* [What you should do]
Return the data below unaltered, but strip out the pictures.
^^^^^^^^
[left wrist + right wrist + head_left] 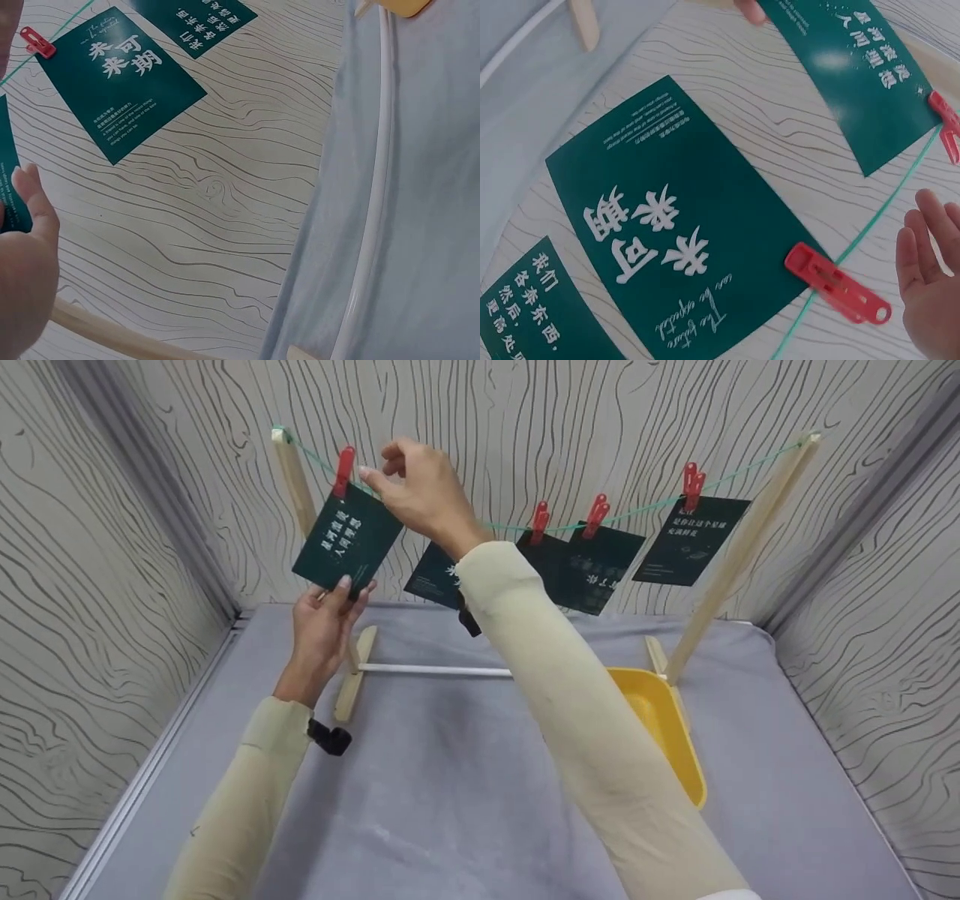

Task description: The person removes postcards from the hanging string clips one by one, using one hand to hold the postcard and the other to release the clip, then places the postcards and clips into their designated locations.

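Head view: left hand (321, 631) pinches the lower edge of the leftmost green card (352, 536), thumb in front, other fingers mostly hidden; likely a steadying grip so the card doesn't swing. The card hangs tilted near the left post (294, 484), its top corner in a red clip (344, 471) at the green cord (889, 201).

Right hand (431, 495) holds nothing: fingers loosely bent, thumb beside the clip. Right wrist view shows a gap between those fingers and the clip, so the clip alone seems to carry the card's top.

Next card along (652, 225) also hangs tilted, apparently because its one clip (832, 281) grips near a corner, not mid-edge. Three more cards hang further right, with red clips; the last (690, 540) is just beside the right post (739, 559).

Posts stand apart and keep the cord off the table, though it sags mid-span, presumably from card weight. White rod (439, 670) runs between the post feet, probably bracing them. Yellow tray (694, 780) sits by the right foot, within reach; contents can't be told, sleeve covers part.
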The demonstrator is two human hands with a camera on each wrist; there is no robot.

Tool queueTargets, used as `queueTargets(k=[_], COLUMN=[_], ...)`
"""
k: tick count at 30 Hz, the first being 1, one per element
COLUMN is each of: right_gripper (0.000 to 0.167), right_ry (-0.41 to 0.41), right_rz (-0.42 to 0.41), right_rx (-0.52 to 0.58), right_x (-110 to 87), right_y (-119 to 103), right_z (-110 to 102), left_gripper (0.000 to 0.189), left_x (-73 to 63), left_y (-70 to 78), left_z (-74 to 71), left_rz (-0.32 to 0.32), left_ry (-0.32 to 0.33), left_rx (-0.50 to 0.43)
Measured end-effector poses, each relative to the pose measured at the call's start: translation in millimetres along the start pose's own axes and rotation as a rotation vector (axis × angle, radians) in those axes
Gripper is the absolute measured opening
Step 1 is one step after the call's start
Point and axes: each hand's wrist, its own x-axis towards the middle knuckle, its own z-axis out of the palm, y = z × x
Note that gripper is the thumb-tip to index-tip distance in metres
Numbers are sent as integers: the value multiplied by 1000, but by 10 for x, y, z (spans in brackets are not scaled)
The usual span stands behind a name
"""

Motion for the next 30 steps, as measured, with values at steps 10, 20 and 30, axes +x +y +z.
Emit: queueTargets(k=[10,20,30], right_gripper=[48,44,50], right_ry=[-64,-45,-34], right_rz=[70,94,129], right_rx=[163,308,351], right_x=[71,73,122], right_y=[-184,-143,-169], right_z=[108,136,218], left_gripper=[47,48,47], left_x=[2,0,-19], left_y=[40,10,-20], left_z=[-23,1,14], left_rz=[-3,-10,6], left_ry=[10,16,6], left_rx=[16,5,1])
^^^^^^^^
* [Answer area]
[left wrist + right wrist + head_left] 

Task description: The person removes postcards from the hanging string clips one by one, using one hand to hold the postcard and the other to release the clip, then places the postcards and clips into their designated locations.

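Head view: left hand (321, 631) pinches the lower edge of the leftmost green card (352, 536), thumb in front, other fingers mostly hidden; likely a steadying grip so the card doesn't swing. The card hangs tilted near the left post (294, 484), its top corner in a red clip (344, 471) at the green cord (889, 201).

Right hand (431, 495) holds nothing: fingers loosely bent, thumb beside the clip. Right wrist view shows a gap between those fingers and the clip, so the clip alone seems to carry the card's top.

Next card along (652, 225) also hangs tilted, apparently because its one clip (832, 281) grips near a corner, not mid-edge. Three more cards hang further right, with red clips; the last (690, 540) is just beside the right post (739, 559).

Posts stand apart and keep the cord off the table, though it sags mid-span, presumably from card weight. White rod (439, 670) runs between the post feet, probably bracing them. Yellow tray (694, 780) sits by the right foot, within reach; contents can't be told, sleeve covers part.
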The demonstrator is two human hands with a camera on each wrist; there is no robot.

Tool queueTargets, used as `queueTargets(k=[_], COLUMN=[_], ...)`
"""
k: tick count at 30 Hz, the first being 1, one per element
COLUMN is each of: right_gripper (0.000 to 0.167), right_ry (-0.41 to 0.41), right_rz (-0.42 to 0.41), right_rx (-0.52 to 0.58), right_x (-110 to 87), right_y (-119 to 103), right_z (-110 to 102), left_gripper (0.000 to 0.189), left_x (-73 to 63), left_y (-70 to 78), left_z (-74 to 71), left_rz (-0.32 to 0.32), left_ry (-0.32 to 0.33), left_rx (-0.50 to 0.43)
Measured end-effector poses, each relative to the pose measured at the call's start: translation in millimetres along the start pose's own axes and rotation as a rotation vector (axis × angle, radians) in those axes
Gripper is the absolute measured opening
Step 1 is one step after the call's start
Point and axes: each hand's wrist, its own x-axis towards the middle knuckle, its own z-axis out of the palm, y = z × x
Note that gripper is the thumb-tip to index-tip distance in metres
Numbers are sent as integers: the value multiplied by 1000, but by 10 for x, y, z (spans in brackets are not scaled)
The usual span stands behind a name
"""

Motion for the next 30 steps, as measured, with values at steps 10, 20 and 30, axes +x +y +z.
Emit: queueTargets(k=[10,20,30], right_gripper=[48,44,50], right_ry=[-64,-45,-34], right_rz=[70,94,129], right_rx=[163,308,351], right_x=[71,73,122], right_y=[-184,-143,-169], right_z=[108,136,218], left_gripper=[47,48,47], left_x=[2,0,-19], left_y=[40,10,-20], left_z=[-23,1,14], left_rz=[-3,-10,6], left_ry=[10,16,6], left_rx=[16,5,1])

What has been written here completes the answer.